The distribution of mass along the stick is immaterial; the acceleration due to gravity is independent of the mass when considering a stick’s and the earth’s comparative masses.
If the stick has a uniform cross-section, drag due to air resistance will be uniform along it. The air flow over the stick should be uniform.

There is one other consideration; suppose that the ends of the stick are cut flat and perpendicular to its length, then when the stick is falling at an angle the lower end of the stick will have a force applied to it due to it deflecting air away from its face which will cause a torque and rotate the stick about its COM. The stick will gain angular momentum and will continue to turn past horizontal to become tilted in the opposite direction. This will cause the other end of the stick to be exposed to the air flow and the motion will be reversed. Under this scenario the stick will oscillate back and forth as it falls.

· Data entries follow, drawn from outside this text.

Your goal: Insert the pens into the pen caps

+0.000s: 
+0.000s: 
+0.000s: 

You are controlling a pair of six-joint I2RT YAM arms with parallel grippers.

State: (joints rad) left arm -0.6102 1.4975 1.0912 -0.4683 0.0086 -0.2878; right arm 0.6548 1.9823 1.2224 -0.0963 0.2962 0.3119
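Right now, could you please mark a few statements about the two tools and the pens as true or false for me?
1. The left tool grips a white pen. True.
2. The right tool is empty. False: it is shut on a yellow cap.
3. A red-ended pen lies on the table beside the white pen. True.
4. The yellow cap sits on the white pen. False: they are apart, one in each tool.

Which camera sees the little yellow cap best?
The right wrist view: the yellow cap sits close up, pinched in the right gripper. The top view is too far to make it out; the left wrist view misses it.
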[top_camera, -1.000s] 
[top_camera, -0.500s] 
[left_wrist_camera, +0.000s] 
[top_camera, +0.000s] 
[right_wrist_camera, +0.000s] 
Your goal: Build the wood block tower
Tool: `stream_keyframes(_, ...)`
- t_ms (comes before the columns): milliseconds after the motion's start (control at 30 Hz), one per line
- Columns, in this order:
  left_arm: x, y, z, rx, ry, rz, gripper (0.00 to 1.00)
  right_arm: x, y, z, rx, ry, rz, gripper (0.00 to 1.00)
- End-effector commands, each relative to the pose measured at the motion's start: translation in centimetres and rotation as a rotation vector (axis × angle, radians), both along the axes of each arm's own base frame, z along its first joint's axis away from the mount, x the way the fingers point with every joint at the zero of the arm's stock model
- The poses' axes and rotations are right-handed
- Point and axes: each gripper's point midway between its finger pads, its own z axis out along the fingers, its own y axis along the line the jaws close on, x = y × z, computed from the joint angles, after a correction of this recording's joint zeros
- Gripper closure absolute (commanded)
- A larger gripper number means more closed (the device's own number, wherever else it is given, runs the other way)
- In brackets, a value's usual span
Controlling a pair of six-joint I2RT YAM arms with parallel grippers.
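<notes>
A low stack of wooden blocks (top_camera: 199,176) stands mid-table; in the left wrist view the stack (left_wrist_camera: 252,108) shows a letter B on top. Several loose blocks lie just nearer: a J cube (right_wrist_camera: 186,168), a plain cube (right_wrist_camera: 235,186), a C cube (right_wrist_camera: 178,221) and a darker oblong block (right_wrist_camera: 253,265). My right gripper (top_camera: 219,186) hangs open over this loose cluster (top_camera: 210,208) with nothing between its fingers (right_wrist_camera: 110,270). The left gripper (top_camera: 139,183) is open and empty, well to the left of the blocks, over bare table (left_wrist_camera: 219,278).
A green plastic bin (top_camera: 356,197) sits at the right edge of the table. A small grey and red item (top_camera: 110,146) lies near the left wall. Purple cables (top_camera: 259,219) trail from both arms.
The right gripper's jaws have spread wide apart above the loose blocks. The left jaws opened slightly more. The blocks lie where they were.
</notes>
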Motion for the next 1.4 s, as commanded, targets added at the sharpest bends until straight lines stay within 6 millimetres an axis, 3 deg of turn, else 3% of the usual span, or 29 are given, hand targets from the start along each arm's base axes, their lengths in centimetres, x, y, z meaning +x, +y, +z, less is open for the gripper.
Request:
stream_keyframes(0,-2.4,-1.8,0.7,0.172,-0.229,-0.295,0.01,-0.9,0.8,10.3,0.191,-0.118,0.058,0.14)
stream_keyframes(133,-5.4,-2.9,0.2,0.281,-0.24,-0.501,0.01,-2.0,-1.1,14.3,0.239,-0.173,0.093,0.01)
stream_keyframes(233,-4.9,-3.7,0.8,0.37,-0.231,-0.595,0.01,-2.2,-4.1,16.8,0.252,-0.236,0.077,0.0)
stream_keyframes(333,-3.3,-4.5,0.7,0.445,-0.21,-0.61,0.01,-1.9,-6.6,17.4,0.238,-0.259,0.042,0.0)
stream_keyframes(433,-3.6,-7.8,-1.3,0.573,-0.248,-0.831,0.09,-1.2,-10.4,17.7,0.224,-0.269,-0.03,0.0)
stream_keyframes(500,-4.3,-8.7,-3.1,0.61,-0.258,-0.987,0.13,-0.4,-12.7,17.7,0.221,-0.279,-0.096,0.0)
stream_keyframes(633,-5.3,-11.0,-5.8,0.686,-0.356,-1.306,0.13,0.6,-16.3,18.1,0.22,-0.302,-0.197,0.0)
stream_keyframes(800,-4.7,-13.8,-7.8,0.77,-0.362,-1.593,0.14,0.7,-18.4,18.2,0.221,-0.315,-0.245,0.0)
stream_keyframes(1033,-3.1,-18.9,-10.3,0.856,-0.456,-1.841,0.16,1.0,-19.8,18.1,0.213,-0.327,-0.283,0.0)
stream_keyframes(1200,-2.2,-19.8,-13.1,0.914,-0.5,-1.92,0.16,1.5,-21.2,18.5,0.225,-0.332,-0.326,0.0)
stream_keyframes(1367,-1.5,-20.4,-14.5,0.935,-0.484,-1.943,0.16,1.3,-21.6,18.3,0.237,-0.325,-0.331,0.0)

It would be interesting to test this experimentally.

EDIT
Here is the pressure distribution of a cylinder in a wind tunnel.
from here
wind tunnel test
Depending on the Reynold's number, the pressure on the back side of the cylinder, may be positive or negative. If the falling stick is in an area where the Reynold's number is such that the pressure on the back of the stick is negative while that on the front is positive, the stick will tend to straighten out, falling end first. As it will not be in equilibrium it will gyrate as it falls.

So my conclusion is that the stick will tend to fall end first and gyrate about its axis.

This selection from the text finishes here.